Before I describe the rebuilds, here is the honest accounting for that one forty-second scene, version one through version three. I logged it because I did not believe my own gut estimate.
That top line is the whole lesson. The cheap, fun, marketable part of AI filmmaking is about a sixth of the real job. Everything else is decisions and bookkeeping.
Where my time actually went on one 40-second scene, across three rebuilds.
The discard rate alone surprised me, and it turns out it is normal. Working filmmakers using these tools commonly generate twenty to fifty variations per shot before they keep one, and a typical short can mean eighty to a hundred and fifty individual clips to assemble a final cut. I was not doing it wrong. I was doing the normal thing, which is to say I was drowning in selects.
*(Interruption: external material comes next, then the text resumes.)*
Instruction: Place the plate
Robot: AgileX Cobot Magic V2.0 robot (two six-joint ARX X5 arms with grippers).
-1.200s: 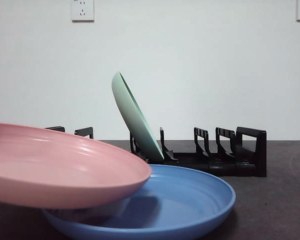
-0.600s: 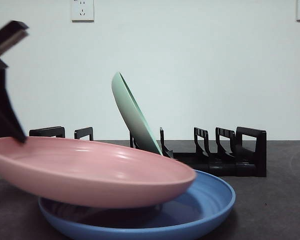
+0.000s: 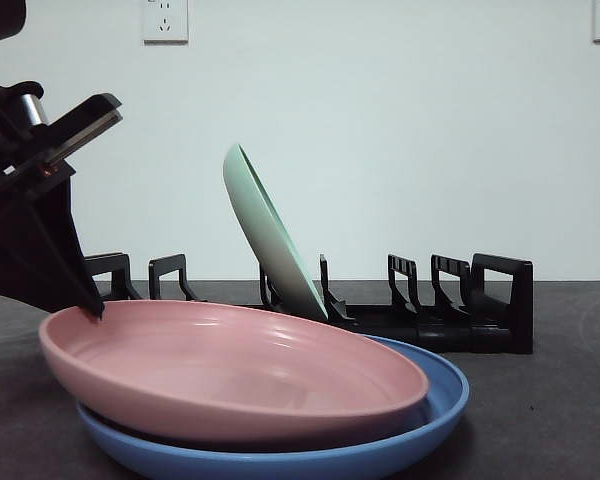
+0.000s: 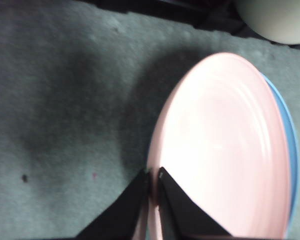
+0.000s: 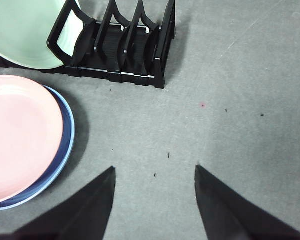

For the second version, I fixed the most obvious failure first. The character.
This is the part of the toolchain that has genuinely matured. Instead of re-describing her face in every prompt and praying, you train a reusable identity from reference images. Higgsfield’s Soul ID is the clearest example I use: you upload a handful of reference photos, including varied angles and at least one full-height shot, it trains a persistent identity in a few minutes, and that character becomes available across your image and video generations with a stable face, skin tone, and proportions.
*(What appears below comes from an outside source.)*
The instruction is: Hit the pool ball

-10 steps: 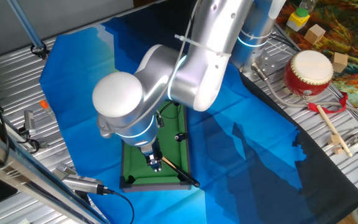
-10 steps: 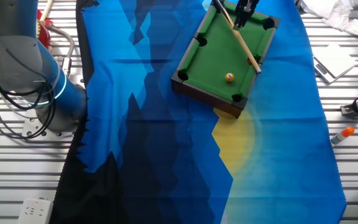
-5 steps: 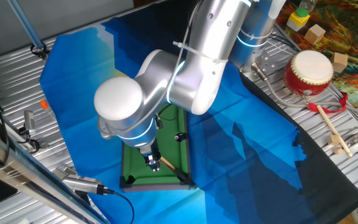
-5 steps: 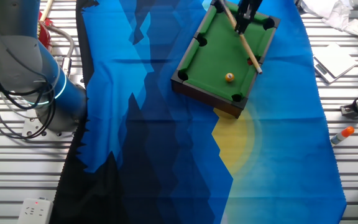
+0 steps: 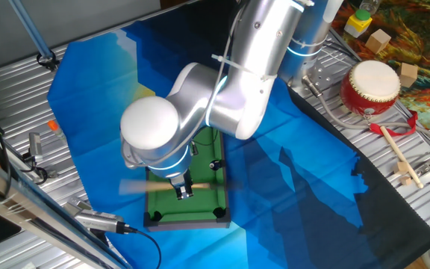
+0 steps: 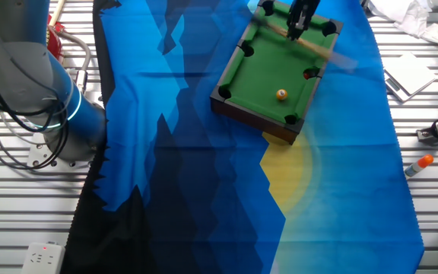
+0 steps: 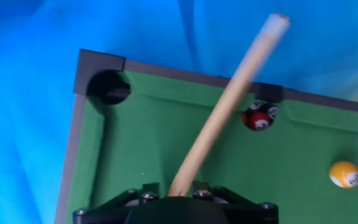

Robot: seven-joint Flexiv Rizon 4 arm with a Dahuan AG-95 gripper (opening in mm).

So, version two had a consistent protagonist. Her face held across all six shots. I thought I had solved it.
I had solved one of four problems. The corridor was still drifting. The torch was still jumping. The palette warmed and cooled depending on which take I kept. The character was an island of consistency floating in a world that kept rebuilding itself shot to shot. Tools like Runway’s Gen-4 have made real progress on holding a look across shots, but if you need the same thing to appear identically across a dozen scenes, you are still iterating and cherry-picking. Consistency is not a setting you flip on. It is a discipline you carry.
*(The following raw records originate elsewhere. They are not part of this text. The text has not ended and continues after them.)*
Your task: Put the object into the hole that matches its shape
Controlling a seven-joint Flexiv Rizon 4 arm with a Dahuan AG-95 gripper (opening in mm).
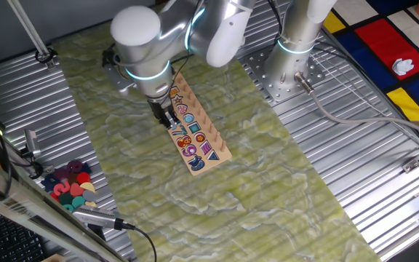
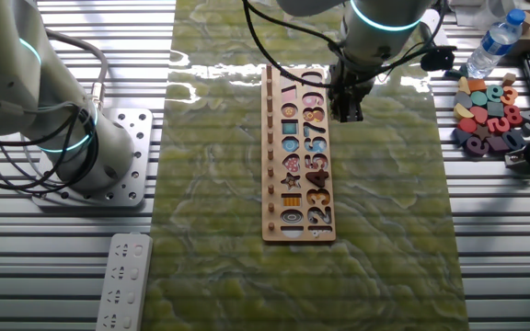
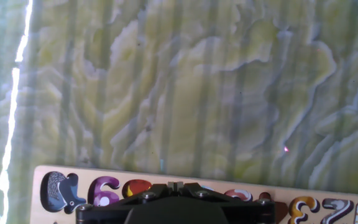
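The gripper (image 2: 349, 112), its jaw state not discernible, is poised over the number row of the puzzle board (image 2: 273, 184), where the object, judged light, stiff and thin and best pinched across opposite edges, cannot be picked out with certainty.

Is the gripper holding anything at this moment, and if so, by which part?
It cannot be told. The gripper sits low over the puzzle board, and no view shows its fingertips or a piece between them.

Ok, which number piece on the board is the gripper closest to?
The 8, third from the row's zero end: the gripper hangs level with it beside the board, while the low numbers lie far off.
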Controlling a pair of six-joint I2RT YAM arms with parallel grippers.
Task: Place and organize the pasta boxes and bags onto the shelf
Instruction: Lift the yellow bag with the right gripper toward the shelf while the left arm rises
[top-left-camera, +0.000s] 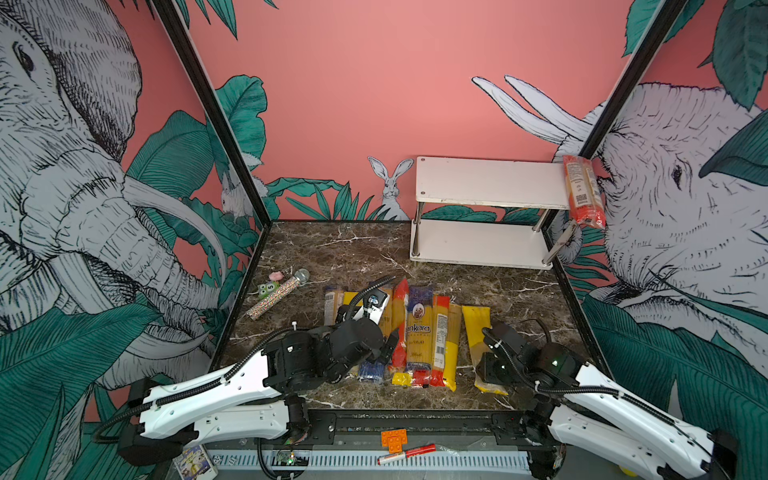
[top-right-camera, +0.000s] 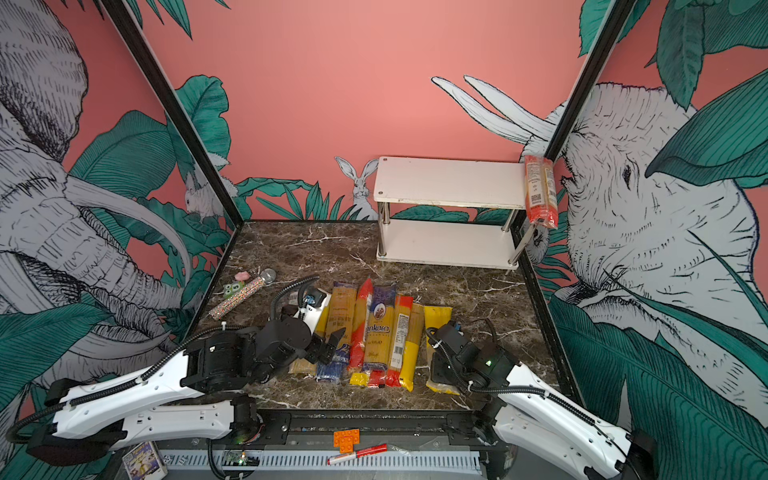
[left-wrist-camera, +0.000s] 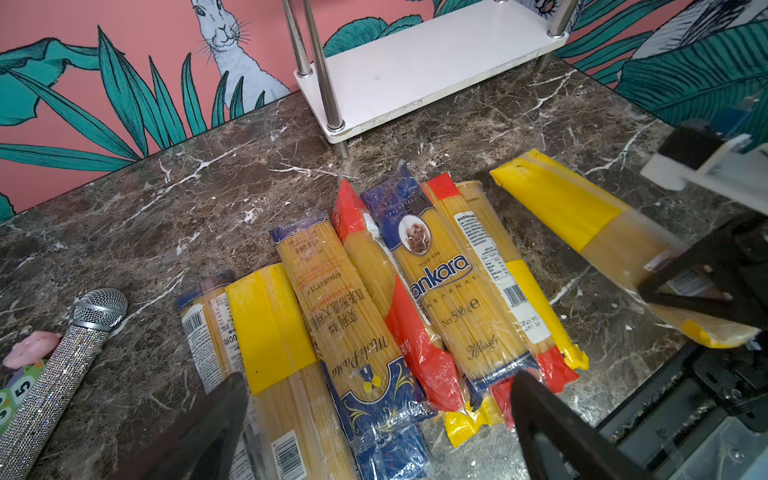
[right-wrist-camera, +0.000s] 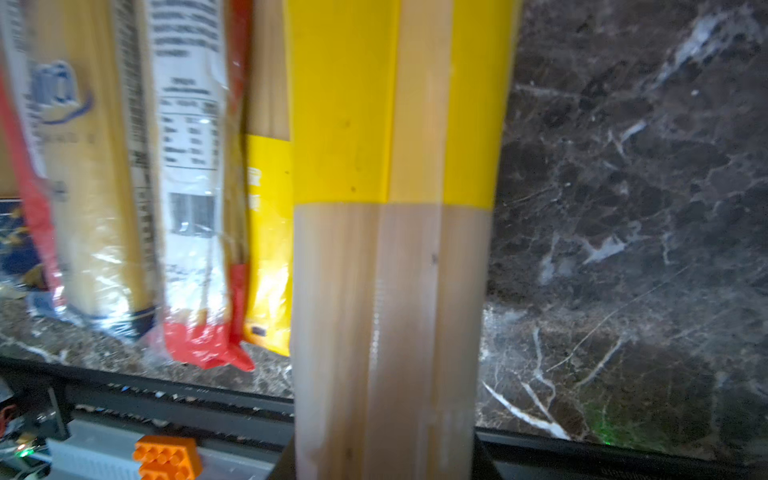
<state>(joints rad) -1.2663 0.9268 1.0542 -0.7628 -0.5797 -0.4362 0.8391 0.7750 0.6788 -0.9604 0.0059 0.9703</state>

Version two was better and still unusable. The seams had just moved.
The third version is the one that worked, and the change was not a better prompt or a better model. It was a sequence. I built every fixed thing before I generated a single final shot.
Then, and only then, I generated. The discard rate dropped because the model had less room to invent. The continuity work dropped because there was less to reconcile. The scene held together on roughly the second assembly instead of never.
The fix was sequence: lock character, world, palette, and grammar before generating.
Generation is the part that got cheap. Continuity is the part that never did, and you pay for it either up front in planning or afterward in fixing. There is no version where you do not pay.
The reason I now treat that planning layer as the actual product is simple. The plan is the only thing in an AI pipeline that has a memory. The models do not. Each clip is generated fresh, with no knowledge of the last one. The continuity has to live somewhere outside the model, and if it does not live in a deliberate, written-down plan, it lives nowhere, which means it lives in your head until your head loses it three weeks in.
In an AI pipeline, the written-down plan is the only thing that remembers. The models do not.
That gap is exactly what I am building ScreenWeaver to close: a place where the character, the world, the palette, and the rules of a project are held as the source of truth, so the plan is a real thing the production runs against instead of a memory that drifts. Version three of the corridor was the first time I ran a scene that way on purpose. It is the only reason it shipped.
If I could hand the three-weeks-ago version of me one note, it would not be about prompting. It would be this:
The promise of AI filmmaking is real. One person genuinely can make something that used to take a crew. But the promise that gets sold and the work that actually fills your week are two different things. The generation is the magic in the demo. The case study is everything around it.
Lost Garden is still in production. The corridor scene is done. It took three rebuilds to learn that the rebuilds were never about the shots.